Andre melirik jam melingkar di tangannya, “Yaudah, mas pergi dulu ya, soalnya mas mau flight.”
“Gitu deh, ih sebel,” dengus Vero.
“Nanti bilang aja ini dari mas Andre, mereka pasti kenal sama mas.”
Vero memandang Andre menuruni tangga, yang berlalu meninggalkannya. Oh God, ia sejujurnya paling malas pergi ke acara pernikahan, apalagi yang nikah itu orang yang tidak ia kenal. Mana jauh banget lagi di Sentul.

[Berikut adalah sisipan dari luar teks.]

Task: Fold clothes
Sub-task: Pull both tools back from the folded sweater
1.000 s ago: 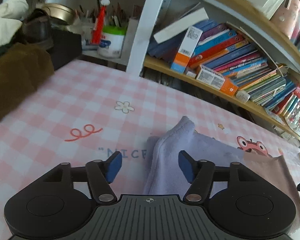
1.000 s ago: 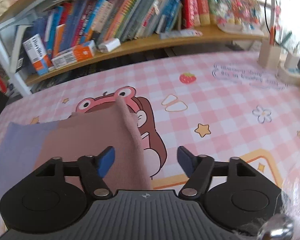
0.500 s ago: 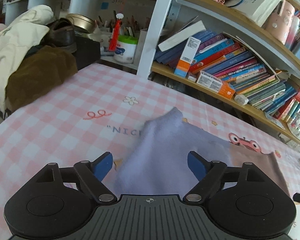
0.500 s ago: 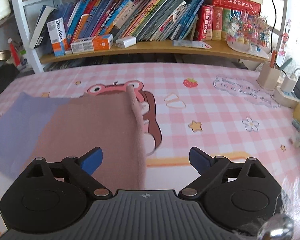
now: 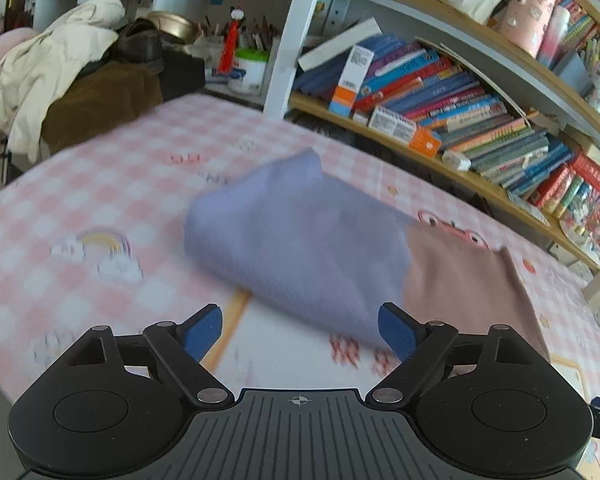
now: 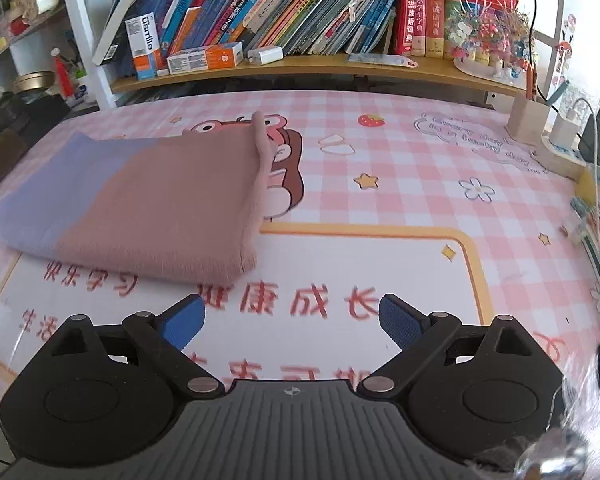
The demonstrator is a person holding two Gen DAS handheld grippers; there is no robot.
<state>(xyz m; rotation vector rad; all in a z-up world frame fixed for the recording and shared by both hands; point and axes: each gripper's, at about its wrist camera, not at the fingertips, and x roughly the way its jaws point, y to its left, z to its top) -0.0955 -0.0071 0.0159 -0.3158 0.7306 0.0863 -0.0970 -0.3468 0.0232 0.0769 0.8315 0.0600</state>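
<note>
Both tongs are standing wide and empty, their jaws having just been opening with nothing between them. Nearest the left tongs [image 5: 300,334], the lilac end of the folded cloth [image 5: 300,240] is lying just ahead on the bench [image 5: 60,208], its near corner reaching down beside the right-hand blue pad without being pinched. Ahead of the right tongs [image 6: 290,320], the pinkish-brown end [image 6: 172,204] is sitting ahead and to the left, apart from the pads, with printed mat showing between. The cloth's long axis is running across, from lilac on the left to brown on the right, so each hand is facing its own end; the left looks the nearer. One small flap is standing up at the far right corner. Beyond and to the right of the cloth, the bench is lying open. Farther back, the bookshelf [image 6: 300,68] is closing off the far edge, leaving sideways room for a further fold.
</note>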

Pergi ke undangan mepet kayak gini sungguh menyebalkan. Ia mengambil tas Hermes nya di nakas, ia lalu bergegas menuruni tangga. Ada beberapa alasan yang ia benci pergi ke acara pesta seperti ini, karena tempatnya yang terlalu jauh, pasti yang punya acara, mencari tempat yang eksotis dan jauh dari peradaban.
Emang di Jakarta enggak ada lagi tempat yang lebih oke. Hotel-hotel bintang lama bertebaran dan jauh lebih oke, dibanding di tengah hutan sana. Apaan yang dicari tengah hutan belantara. Kalau bukan mas Andre, ia bakan ogah mau datang.
Vero memakai high heels nya, ia memandang mama dan papa, yang baru keluar dari mobil Alphard. Sang mama tersenyum kepada putrinya.
“Hai sayang, mau ke mana?” Tanya mama.
“Tadi mas Andre nyuruh pergi ke undangan temennya, padahal Vero ada acara sama temen.”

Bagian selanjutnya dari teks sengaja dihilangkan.